To show the visual effects of the proposed SR reconstruction algorithm, a grayscale image of optical resolution test board RT-MIL-T4102 was employed as an original HR image, and its downsampled version was LR image. Hereby, the reconstructed HR version (multiplying power values is 3 × 3) from the above algorithm could be visually assessed and compared. Figure 3 supplies the visualization results, in which the spacial resolution parameter of line pairs can be calculated. From Fig. 3, it can be seen, compared to the LR version, this algorithm can improve the identifiable line pairs by 40 percent (from 1.41 lp/mm to 2.00 lp/mm).
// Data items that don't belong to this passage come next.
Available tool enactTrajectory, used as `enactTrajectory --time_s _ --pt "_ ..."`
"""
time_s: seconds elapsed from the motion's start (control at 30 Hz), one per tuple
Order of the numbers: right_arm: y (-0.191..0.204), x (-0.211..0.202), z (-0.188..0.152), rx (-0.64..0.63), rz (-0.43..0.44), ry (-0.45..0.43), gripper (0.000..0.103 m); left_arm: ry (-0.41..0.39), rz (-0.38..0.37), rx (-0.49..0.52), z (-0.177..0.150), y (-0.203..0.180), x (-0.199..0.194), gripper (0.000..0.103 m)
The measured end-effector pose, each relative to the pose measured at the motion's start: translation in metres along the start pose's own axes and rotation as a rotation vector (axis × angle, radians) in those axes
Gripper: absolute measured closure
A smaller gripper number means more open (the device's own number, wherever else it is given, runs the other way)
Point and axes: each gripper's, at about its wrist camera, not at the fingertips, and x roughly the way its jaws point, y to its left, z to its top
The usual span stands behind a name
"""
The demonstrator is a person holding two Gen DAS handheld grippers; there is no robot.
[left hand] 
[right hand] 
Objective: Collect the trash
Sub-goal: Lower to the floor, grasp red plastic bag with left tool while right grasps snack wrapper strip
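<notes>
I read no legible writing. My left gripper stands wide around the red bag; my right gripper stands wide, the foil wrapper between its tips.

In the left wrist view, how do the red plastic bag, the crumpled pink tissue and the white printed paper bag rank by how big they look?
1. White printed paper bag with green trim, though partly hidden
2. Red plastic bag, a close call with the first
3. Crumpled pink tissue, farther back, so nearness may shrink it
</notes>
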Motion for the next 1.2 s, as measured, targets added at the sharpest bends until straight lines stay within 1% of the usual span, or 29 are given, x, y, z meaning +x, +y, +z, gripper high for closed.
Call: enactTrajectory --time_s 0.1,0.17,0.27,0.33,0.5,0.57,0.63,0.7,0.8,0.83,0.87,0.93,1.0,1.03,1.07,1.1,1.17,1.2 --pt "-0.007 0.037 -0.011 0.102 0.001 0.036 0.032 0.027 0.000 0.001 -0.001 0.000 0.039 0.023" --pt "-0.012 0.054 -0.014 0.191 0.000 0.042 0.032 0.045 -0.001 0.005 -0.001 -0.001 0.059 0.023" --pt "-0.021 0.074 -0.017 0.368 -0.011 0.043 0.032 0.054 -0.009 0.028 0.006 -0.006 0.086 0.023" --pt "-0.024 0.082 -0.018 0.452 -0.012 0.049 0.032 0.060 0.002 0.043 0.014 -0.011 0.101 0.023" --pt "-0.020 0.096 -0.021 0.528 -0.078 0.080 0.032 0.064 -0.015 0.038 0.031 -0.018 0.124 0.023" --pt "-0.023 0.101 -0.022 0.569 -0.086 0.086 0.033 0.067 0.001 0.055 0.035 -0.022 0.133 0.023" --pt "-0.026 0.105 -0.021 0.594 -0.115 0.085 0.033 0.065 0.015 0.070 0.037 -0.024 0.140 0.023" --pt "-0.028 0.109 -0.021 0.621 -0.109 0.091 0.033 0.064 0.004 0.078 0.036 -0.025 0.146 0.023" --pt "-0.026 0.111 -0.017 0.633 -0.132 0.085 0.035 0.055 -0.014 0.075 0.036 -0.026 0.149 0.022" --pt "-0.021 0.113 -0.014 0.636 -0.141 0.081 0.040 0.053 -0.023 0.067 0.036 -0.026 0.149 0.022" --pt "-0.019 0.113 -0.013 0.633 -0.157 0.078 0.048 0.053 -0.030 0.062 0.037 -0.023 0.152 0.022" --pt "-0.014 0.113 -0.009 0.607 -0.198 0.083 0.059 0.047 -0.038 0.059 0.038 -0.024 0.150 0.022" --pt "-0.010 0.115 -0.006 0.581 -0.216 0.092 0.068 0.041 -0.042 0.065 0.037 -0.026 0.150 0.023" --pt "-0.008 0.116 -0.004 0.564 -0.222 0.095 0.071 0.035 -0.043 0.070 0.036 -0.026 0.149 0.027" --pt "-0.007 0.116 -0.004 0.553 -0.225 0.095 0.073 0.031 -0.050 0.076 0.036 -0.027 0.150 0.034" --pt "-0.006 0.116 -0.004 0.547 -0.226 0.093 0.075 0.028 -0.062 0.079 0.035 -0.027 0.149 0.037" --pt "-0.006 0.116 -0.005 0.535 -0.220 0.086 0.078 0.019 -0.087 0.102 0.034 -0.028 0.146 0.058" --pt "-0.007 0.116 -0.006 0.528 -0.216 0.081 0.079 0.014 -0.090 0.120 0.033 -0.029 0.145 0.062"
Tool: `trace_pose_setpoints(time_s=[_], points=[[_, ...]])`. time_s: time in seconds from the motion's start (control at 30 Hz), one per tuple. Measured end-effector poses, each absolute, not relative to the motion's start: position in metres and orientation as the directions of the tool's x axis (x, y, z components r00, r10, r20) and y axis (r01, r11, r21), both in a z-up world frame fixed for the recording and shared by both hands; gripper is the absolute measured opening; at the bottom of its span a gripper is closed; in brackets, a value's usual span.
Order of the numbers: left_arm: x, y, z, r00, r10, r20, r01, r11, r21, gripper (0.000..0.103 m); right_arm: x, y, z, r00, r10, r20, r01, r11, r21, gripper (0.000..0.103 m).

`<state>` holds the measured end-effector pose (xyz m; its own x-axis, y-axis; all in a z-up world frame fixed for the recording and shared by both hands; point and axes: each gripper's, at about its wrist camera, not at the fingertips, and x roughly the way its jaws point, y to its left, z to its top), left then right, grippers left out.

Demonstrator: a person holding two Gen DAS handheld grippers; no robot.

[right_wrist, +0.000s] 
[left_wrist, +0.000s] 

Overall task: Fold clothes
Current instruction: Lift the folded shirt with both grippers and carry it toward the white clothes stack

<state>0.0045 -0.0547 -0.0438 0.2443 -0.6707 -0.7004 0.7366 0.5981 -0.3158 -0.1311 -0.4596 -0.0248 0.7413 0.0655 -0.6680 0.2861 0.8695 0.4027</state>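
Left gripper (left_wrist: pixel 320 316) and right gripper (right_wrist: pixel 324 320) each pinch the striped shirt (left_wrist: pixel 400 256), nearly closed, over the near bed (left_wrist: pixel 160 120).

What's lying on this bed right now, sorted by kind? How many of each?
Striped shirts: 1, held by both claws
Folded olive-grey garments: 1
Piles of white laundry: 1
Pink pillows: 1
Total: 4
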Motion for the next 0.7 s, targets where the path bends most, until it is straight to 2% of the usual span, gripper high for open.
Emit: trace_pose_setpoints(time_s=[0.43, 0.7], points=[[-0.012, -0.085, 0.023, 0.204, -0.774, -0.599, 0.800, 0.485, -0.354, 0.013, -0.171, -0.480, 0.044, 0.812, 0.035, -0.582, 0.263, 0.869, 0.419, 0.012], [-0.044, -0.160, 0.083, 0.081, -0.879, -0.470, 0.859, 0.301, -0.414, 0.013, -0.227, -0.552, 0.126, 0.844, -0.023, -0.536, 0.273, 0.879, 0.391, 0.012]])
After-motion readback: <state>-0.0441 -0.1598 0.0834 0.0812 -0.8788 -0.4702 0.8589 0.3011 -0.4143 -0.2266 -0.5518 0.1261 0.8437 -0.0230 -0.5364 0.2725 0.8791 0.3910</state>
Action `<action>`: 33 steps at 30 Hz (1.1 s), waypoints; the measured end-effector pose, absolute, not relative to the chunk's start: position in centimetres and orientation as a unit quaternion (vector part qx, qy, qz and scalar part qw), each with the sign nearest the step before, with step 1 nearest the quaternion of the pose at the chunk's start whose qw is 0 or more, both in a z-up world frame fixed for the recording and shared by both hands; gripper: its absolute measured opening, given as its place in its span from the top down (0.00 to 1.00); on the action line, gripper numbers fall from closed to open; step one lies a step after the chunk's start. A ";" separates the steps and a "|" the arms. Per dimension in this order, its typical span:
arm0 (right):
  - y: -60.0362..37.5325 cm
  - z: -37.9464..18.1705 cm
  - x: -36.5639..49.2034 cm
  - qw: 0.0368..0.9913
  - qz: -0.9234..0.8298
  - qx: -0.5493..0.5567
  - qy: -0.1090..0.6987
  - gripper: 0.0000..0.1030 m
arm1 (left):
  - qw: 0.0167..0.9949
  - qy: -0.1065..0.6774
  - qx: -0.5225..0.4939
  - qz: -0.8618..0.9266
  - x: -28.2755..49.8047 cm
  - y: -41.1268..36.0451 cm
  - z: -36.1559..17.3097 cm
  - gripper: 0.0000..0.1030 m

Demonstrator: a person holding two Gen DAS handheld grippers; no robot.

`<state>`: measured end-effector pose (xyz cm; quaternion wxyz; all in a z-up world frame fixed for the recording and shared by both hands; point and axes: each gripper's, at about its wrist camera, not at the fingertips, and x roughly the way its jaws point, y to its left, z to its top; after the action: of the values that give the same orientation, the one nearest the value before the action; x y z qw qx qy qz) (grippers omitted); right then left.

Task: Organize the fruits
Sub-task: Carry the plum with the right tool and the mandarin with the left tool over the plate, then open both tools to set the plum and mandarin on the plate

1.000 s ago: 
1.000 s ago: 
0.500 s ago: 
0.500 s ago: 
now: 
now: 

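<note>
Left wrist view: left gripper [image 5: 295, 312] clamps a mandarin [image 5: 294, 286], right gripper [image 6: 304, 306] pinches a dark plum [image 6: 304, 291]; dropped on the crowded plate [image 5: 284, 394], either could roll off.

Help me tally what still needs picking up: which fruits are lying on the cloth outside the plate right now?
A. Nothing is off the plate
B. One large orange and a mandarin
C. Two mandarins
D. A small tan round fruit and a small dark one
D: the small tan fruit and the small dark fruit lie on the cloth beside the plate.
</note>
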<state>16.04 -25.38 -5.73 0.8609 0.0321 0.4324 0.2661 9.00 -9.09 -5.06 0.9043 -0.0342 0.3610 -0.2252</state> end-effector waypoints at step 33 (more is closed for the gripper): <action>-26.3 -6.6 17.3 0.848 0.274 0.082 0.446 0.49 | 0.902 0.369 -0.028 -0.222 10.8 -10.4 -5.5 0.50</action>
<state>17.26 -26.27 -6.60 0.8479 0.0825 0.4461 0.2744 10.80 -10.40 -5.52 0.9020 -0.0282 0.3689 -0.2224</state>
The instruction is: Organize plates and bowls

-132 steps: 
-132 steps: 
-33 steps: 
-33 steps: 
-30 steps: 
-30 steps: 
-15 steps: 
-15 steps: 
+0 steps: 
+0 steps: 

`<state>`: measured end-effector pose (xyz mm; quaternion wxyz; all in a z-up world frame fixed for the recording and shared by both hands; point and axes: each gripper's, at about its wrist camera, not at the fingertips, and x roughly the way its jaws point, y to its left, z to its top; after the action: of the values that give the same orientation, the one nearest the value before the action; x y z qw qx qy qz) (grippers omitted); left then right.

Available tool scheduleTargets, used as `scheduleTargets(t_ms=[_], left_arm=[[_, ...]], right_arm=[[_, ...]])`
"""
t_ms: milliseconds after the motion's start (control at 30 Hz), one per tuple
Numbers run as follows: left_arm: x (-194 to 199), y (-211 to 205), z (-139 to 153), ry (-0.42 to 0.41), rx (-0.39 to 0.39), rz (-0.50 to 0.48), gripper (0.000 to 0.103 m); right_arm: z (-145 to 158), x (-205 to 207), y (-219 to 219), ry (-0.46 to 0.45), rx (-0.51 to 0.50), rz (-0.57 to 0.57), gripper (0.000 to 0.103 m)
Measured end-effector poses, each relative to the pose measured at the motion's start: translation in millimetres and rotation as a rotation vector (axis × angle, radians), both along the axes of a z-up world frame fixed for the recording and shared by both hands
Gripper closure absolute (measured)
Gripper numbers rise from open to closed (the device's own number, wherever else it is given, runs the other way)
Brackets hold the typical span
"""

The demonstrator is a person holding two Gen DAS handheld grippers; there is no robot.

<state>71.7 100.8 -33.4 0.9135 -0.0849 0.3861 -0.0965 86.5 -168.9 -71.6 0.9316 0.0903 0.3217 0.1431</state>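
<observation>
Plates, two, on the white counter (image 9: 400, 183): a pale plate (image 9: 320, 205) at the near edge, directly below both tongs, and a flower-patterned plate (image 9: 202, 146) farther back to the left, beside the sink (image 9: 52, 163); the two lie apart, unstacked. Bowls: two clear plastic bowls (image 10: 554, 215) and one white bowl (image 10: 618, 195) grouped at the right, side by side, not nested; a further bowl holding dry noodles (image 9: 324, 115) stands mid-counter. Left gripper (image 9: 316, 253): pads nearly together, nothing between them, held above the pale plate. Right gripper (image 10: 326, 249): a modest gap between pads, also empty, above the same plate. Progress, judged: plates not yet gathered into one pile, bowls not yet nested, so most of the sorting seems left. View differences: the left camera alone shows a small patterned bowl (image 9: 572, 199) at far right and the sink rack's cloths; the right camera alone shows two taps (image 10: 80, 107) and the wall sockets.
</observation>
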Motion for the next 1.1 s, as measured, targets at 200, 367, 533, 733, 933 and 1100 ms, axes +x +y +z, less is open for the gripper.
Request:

## 3. Experiment and discussions

To analyze the impacts of various color coordinate systems and their strategies of dealing with color, a set of digital color images exhibited in Fig. 4 [all photos were taken by the authors] was adopted as test samples, and the image contents involved plants, buildings, portraits, still objects, and landscapes, etc. The selection of these test samples aimed to cover a certain range in color, shadow, and frequency to a feasible extent. The HR versions of test images were regarded as “ideal answers”, and then they were downsampled by averaging the information of the nearest 3 × 3 pixels to get their LR test images, which employed a similar process of tuzzy sampling of digital cameras. The resolution of HR images was 1800 × 1800 pixels, so that the resolution of their LR versions was 600 × 600 pixels. Other multiplying power values were also feasible in the SR reconstruction procedure, here we adopted the setting of 3 × 3. As the inputs of the process, the selected LR images were firstly split into three color coordinates of P_{1}, P_{2}, and P_{3} according to the settings of Table 1, then the grayscale pictures from each coordinate could be reconstructed via the SR algorithms of classified dictionary learning described in “Section 2.2”. For the reconstruction in the CIELAB color space, the (*d*_{R}, *d*_{G}, *d*_{B}) coordinates of RGB color space would firstly be transformed to XYZ system according to the sRGB (standard red green blue color space) standard [31] for digital images, then the color coordinates in CIELAB space, i.e. (L*, a*, b*), and (L*, C_{ab}*, h_{ab}), were obtained [20, 21]. In this way, 14 HR versions could be collected correspondingly for each LR test image in total.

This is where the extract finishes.